* _What is needed_: Given the material below, output exactly the lines from the line with "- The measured" to the line with "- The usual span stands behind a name", both ends included, and no other lines.

* _Recorded data_:
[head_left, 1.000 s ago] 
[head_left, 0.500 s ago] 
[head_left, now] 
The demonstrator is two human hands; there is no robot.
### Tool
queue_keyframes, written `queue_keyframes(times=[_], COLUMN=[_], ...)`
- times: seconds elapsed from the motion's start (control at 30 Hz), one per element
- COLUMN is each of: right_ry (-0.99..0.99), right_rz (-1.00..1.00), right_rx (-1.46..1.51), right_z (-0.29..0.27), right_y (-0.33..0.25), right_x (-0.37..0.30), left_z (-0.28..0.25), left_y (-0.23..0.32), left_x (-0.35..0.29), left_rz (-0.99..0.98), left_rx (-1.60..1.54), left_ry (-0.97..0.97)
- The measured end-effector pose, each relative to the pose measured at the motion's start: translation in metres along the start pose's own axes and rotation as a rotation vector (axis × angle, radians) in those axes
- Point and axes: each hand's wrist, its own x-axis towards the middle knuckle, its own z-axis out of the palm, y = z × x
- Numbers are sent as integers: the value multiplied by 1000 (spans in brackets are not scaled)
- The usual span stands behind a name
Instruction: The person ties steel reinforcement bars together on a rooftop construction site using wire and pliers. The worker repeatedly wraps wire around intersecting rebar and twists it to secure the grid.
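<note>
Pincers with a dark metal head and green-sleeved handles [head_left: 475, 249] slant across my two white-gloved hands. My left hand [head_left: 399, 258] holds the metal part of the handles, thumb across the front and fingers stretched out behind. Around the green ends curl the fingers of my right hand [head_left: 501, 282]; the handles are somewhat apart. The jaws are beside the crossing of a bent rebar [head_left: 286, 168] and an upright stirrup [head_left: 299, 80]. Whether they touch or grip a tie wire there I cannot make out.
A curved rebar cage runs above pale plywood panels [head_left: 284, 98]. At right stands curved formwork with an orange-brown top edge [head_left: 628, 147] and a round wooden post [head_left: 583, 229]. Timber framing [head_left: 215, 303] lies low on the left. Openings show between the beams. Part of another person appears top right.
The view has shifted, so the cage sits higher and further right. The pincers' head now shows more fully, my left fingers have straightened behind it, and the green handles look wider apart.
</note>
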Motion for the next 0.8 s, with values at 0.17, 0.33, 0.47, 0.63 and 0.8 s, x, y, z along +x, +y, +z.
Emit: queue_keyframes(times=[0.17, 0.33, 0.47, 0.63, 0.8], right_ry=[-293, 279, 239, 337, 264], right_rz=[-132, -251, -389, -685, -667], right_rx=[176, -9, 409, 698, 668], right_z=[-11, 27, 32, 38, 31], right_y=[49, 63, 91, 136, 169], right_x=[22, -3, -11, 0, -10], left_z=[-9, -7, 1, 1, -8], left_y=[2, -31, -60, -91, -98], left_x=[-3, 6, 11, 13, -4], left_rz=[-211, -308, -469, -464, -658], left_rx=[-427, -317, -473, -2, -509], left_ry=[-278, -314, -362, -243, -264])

* _Solution_:
- The measured end-effector pose, each relative to the pose measured at the motion's start: translation in metres along the start pose's own axes and rotation as a rotation vector (axis × angle, radians) in those axes
- Point and axes: each hand's wrist, its own x-axis towards the middle knuckle, its own z-axis out of the palm, y = z × x
- Numbers are sent as integers: the value multiplied by 1000 (spans in brackets are not scaled)
- The usual span stands behind a name

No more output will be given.